How to make your MacBook Pro run cooler
smcFanControl to the rescue
Love your oh-so-quiet MacBook or MacBook Pro but hate the heat it puts out? Quite apart from the sheer discomfort of it, an overly hot MacBook may be to blame for the random shutdowns quite a few users have reported, now hopefully fixed with Apple's latest SMC Firmware update. Enter utility smcFanControl, a tool to help you take control of your Mac's temperature...
I came across smcFanControl while reading a software Pick of the Week posting on Mac OS X Hints the other week. I downloaded it, but didn't get round to giving it a try. Later, I saw it mentioned again, this time in a DailyTech report, so I decided to take it for a spin.
The metaphor's apt. smcFanControl, written by Hendrik Holtmann, taps into the cooling-fan control code integrated into Intel-based Mac laptops and Minis to specify how fast they rotate under normal operation. By default, Apple keeps the fans running slowly, presumably because its likes its machines to play quietly. Fine, but as Reg Hardware has written before, it's an approach that makes for quite a toasty computing experience.
Alas, Apple itself provides no way of overriding its choice, so it's left to third-party coders like Hendrik to provide Mac users with a tool to let us decide how noisy our notebook should be in order to prevent our wrist-rests getting too hot to handle.

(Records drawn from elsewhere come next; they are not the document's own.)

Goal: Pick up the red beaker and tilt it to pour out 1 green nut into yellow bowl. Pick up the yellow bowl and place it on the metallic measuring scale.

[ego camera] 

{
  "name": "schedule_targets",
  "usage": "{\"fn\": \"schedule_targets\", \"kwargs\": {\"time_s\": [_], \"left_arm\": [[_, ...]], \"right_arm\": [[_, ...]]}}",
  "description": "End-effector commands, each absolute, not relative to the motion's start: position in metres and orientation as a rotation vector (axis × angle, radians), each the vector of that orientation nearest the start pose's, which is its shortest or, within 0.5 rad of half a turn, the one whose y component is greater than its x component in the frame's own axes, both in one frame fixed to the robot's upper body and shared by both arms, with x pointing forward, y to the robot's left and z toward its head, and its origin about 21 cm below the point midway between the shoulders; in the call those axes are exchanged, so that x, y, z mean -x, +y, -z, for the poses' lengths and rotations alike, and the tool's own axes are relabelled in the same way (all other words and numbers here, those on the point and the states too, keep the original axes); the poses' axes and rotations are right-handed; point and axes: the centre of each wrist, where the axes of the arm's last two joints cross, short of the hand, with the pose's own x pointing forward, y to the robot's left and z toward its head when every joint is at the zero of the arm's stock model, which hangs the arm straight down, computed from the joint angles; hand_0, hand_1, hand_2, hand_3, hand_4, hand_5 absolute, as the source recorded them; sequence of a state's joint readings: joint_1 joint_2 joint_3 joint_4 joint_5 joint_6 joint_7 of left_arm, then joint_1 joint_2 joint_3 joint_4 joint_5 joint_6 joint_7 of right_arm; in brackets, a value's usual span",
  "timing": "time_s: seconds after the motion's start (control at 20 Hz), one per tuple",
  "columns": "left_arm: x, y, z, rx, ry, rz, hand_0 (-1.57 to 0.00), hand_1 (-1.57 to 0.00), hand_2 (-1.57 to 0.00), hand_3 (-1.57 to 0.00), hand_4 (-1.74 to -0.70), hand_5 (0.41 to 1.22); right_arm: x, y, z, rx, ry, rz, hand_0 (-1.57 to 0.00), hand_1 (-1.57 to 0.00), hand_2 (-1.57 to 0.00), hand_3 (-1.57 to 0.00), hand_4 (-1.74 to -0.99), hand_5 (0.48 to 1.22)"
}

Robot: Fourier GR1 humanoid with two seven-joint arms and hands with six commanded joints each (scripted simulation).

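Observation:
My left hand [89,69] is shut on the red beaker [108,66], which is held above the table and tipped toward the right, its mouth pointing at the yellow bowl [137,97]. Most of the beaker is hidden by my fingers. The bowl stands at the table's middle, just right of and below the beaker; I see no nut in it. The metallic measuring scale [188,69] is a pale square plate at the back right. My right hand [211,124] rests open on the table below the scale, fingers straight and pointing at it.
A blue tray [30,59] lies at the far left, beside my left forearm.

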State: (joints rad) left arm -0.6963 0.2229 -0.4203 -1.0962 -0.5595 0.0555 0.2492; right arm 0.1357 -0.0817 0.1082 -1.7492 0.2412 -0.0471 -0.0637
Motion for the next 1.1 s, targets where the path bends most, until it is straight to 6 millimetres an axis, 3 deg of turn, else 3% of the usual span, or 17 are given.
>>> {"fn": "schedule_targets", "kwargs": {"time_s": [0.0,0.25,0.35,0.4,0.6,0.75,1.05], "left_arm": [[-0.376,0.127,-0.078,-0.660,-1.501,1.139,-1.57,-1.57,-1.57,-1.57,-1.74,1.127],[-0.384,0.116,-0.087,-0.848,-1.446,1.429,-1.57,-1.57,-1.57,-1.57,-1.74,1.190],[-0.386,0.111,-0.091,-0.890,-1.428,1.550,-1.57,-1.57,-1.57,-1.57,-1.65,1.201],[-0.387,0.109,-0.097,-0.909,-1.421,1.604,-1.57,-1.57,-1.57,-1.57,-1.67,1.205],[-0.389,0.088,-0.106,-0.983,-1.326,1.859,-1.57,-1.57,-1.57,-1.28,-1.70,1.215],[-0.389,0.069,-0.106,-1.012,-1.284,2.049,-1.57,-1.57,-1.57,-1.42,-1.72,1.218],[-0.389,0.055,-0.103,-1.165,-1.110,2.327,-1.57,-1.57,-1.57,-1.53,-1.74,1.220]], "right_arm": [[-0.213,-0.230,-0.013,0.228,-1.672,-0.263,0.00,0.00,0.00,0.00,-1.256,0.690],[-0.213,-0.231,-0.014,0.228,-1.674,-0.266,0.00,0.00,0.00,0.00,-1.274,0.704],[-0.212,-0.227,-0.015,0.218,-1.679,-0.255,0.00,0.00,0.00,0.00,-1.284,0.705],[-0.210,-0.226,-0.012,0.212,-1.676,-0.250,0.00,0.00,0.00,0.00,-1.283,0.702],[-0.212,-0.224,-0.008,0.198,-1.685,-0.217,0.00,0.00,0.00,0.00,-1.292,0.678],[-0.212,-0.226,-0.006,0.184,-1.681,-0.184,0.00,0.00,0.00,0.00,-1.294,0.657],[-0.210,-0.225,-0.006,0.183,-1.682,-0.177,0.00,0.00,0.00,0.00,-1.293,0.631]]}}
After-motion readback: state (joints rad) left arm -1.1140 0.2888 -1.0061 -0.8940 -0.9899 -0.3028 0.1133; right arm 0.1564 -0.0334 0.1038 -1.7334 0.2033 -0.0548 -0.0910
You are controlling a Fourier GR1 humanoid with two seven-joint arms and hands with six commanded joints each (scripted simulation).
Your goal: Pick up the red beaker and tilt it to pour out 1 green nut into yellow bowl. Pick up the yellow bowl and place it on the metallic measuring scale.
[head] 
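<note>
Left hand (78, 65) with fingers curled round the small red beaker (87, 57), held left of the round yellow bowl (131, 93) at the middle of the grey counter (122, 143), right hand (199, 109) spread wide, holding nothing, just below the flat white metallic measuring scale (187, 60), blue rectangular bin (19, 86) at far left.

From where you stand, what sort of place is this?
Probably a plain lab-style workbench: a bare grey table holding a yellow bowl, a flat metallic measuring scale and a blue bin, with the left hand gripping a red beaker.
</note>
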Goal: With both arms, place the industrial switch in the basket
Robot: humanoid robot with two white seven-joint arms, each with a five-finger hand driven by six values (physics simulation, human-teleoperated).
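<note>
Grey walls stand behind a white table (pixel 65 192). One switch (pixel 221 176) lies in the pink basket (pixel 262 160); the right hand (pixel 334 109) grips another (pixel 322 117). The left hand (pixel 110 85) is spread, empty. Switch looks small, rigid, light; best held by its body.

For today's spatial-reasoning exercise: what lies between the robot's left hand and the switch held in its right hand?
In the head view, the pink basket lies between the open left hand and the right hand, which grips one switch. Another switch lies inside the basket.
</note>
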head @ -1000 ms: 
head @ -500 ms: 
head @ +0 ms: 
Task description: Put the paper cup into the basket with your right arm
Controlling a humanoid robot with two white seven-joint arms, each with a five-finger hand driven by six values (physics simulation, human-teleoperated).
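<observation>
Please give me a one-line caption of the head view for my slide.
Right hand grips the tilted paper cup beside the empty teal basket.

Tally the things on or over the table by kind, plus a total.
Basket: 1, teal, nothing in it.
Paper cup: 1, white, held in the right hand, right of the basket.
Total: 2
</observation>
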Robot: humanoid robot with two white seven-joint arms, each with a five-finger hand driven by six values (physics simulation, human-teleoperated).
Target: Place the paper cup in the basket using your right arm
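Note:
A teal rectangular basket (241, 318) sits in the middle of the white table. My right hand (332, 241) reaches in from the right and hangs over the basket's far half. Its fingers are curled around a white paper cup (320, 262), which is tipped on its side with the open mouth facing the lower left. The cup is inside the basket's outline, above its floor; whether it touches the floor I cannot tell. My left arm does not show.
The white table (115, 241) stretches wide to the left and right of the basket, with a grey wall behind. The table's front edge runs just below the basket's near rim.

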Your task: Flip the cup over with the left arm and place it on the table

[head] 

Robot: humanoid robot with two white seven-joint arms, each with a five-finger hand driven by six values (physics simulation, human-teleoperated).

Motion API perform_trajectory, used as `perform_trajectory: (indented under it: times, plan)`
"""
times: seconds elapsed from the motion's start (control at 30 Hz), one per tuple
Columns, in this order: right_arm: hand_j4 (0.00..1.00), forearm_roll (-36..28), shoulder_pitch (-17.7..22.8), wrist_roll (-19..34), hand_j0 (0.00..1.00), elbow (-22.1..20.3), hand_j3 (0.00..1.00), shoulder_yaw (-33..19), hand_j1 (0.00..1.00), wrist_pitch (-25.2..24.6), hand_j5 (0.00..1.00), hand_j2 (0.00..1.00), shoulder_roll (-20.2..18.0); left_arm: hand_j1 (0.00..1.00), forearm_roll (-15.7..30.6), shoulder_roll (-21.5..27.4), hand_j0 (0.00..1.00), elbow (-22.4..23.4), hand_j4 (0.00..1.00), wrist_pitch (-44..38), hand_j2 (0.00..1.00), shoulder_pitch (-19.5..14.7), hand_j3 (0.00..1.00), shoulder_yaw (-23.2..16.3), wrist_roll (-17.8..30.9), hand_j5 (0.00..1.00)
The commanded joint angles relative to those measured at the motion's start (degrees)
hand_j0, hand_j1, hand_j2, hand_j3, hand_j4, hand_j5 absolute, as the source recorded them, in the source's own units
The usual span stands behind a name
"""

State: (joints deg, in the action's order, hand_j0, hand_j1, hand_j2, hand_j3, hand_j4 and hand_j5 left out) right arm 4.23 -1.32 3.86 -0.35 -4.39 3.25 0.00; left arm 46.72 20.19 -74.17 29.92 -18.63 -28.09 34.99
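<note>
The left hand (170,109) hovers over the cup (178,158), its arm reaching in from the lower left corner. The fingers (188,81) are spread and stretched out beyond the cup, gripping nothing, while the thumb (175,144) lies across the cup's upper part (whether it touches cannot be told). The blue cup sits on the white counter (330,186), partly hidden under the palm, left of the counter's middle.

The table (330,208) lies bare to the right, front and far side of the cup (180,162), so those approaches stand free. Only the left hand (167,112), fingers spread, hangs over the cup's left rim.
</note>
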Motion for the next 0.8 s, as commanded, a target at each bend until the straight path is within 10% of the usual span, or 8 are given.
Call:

Personally, I don't mind a hot machine - anything's better than the racket you get from desktop-class cooling fans. But that's my choice - other mobile-computer owners, particularly those who regularly use their laptops on the part of the anatomy for which they were named, may prefer to trade a little audio irritation for knees less singed.
smcFanControl monitors both of the fans found in current MacBook and MacBook Pros. The software tells you how fast they're currently running and lets you adjust them up or down anywhere between 1000rpm and 6000rpm, individually or as one. And the Mac will always up the speed of the fans automatically if it needs to, unless you're already running them at maximum.
You set the speed using a slider control, but if you need a more precise value to can simply type it in. Hit the Apply button and you should notice the change almost immediately, both from the sound the machine makes - or not - and from the casing interior temperature read-out smcFanControl presents.
There are some limitations: the settings smcFanControl applies don't persist past shutdowns or sleep. Sleep is particularly a problem: if you have the fan speed set high, it's much more noticeable how long it stays running after the lid has closed.
To be fair, these are Mac issues rather than smcFanControl deficiencies. The utility can be set to automatically re-set the fan to your preferred minimum each time it's run, and if it's left open, smcFanControl will detect a recovery from sleep and again re-set the fan speed accordingly. And you can easily add the app to the list of apps that Mac OS X starts automatically.
With my MacBook Pro's fans set to the 1,000rpm default, I get an interior temperature of around 54°C. Drive the fans at 6,000rpm and the temperature very quickly fell to 46-47°C. With a little experimentation, I settled on 2,000rpm as a good point to get the temperature down to around 49-50°C without offending my ears.
Crucially, smcFanControl allows you to experiment and find the balance that's right for you. DailyTech editor Tuan Ngyen, for example, found his MacBook Pro to be bearable at last for on-knee usage when the fans were set to run at 3,500rpm, but even at 2,000rpm, my own machine was much more comfortable for me.